The first is to introduce the fuzzification parameter m, and the second is to introduce the entropy term. These ways are known to be very useful. We call the method using the first way type-I rough fuzzy c-means (RFCM-I). and that using the second way entropy-regularized type-I rough fuzzy c-means (ERFCM-I), as mentioned above. In this paper, we describe RFCM-I.

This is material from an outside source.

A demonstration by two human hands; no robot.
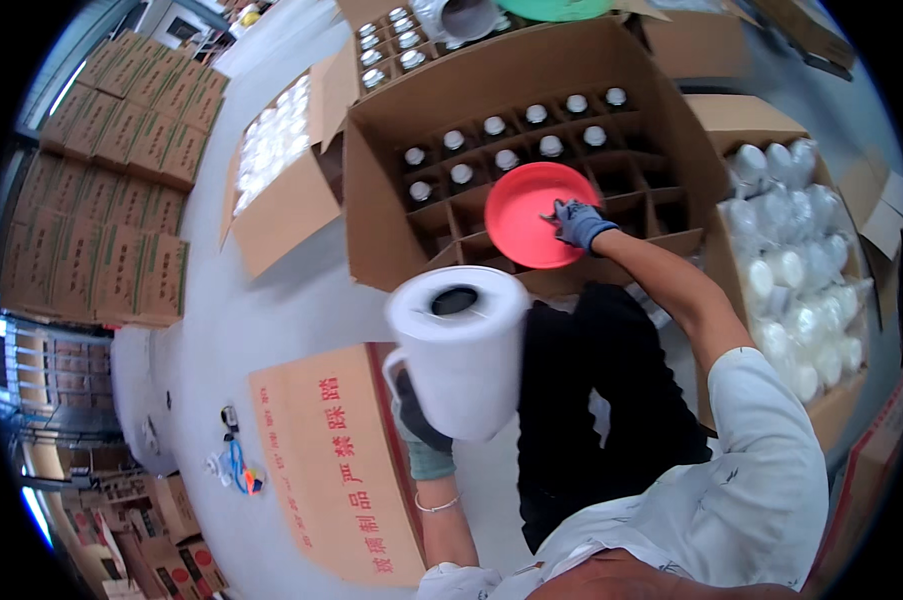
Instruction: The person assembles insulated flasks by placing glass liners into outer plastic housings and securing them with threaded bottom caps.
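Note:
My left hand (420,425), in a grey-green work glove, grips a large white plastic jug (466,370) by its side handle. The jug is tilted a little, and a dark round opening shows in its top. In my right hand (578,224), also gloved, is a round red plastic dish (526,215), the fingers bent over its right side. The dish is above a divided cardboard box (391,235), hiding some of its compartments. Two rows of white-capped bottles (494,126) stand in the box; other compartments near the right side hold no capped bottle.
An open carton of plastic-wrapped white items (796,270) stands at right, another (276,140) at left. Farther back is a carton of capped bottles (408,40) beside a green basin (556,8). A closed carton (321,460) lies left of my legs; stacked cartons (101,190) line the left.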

In RFCM-I, degrees of belongingness to \(\mathrm{Bnd}(A_i)\) are only fuzzified.

3.2.1 Objective Function

The objective function of RFCM-I is defined as follows:

$$\begin{aligned} J_{\text {RFCM-I}}(N,U,V)&=\sum ^n_{k=1}\sum ^n_{l=1}\sum ^c_{i=1}\left( u^m_{ki}\nu _{li}(\underline{\omega }d_{li}+\overline{\omega }d_{ki}) +(\nu _{ki}\nu _{li}+u^m_{ki}u^m_{li}) D_{kl}\right) . \end{aligned}$$
(5)

Constraints are as follows:

$$\begin{aligned}\begin{gathered} \underline{\omega }+\overline{\omega }=1, \\ \nu _{ki}\in \{0,1\}, \quad u_{li}\in [0,1], \forall k,i\\ \sum _{i=1}^c (\nu _{ki}+u_{ki}) =1, \ \forall k \\ \end{gathered}\end{aligned}$$

3.2.2 Derivation of Optimal Solutions and Algorithm

To get an optimal solution to \(v_i\), we partially differentiate (5) with respect to \(v_i\), getting

$$\begin{aligned} v_i&= {\left\{ \begin{array}{ll} \displaystyle \frac{\sum _{x_k\in \underline{A}_i}x_k}{|\underline{A}_i|}, &{}(\mathrm{Bnd}(A_i)=\emptyset )\\ \displaystyle \frac{\sum ^n_{k=1}u^m_{ki}x_k}{\sum ^n_{k=1}u^m_{ki}}, &{}(\underline{A}_i=\emptyset )\\ \underline{\omega }\times \displaystyle \frac{\sum _{x_k\in \underline{A}_i}x_k}{|\underline{A}_i|}+\overline{\omega }\times \displaystyle \frac{\sum ^n_{k=1}u^m_{ki}x_k}{\sum ^n_{k=1}u^m_{ki}}. &{} (\text {otherwise}) \end{array}\right. } \end{aligned}$$

We must consider the following two cases to derive optimal solutions to N and U:

  1. 1.

    \(x_k\) belongs to \(\underline{A}_{p_k}\).

  2. 2.

    \(x_k\) belongs to \(\mathrm{Bnd}(A_i). \quad \forall i\)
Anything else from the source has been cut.